• The problem: Skip the pictures. Set down, word for word, the lines from the start of the material up to and including the line with "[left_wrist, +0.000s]".

• Input data:
⁂

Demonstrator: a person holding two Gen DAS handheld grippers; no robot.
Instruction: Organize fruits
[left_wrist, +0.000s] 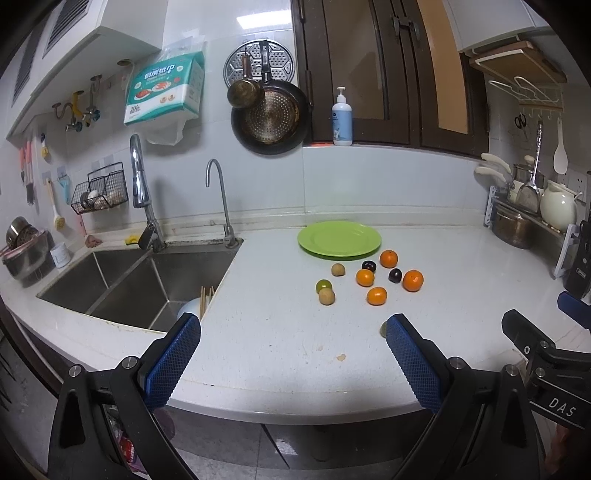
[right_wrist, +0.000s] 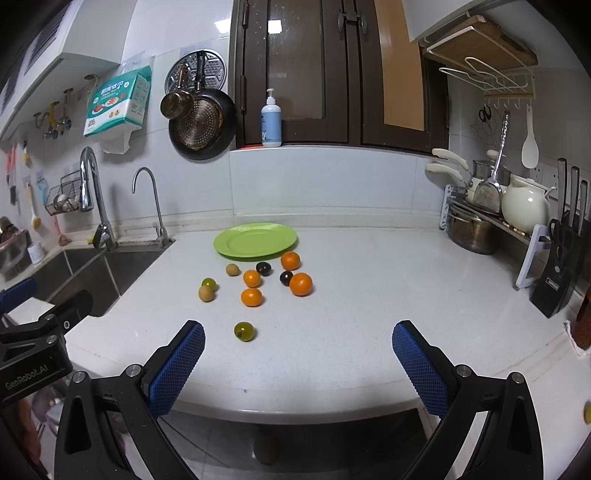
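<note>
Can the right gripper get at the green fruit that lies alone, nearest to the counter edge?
Probably yes. The right gripper is open and holds nothing, and the lone green fruit lies on bare counter just ahead of its fingers, apart from the other fruits. Nothing stands between them.
</note>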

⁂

• Result of this exercise:
Demonstrator: a person holding two Gen DAS handheld grippers; no robot.
Instruction: Organize fruits
[left_wrist, +0.000s] 

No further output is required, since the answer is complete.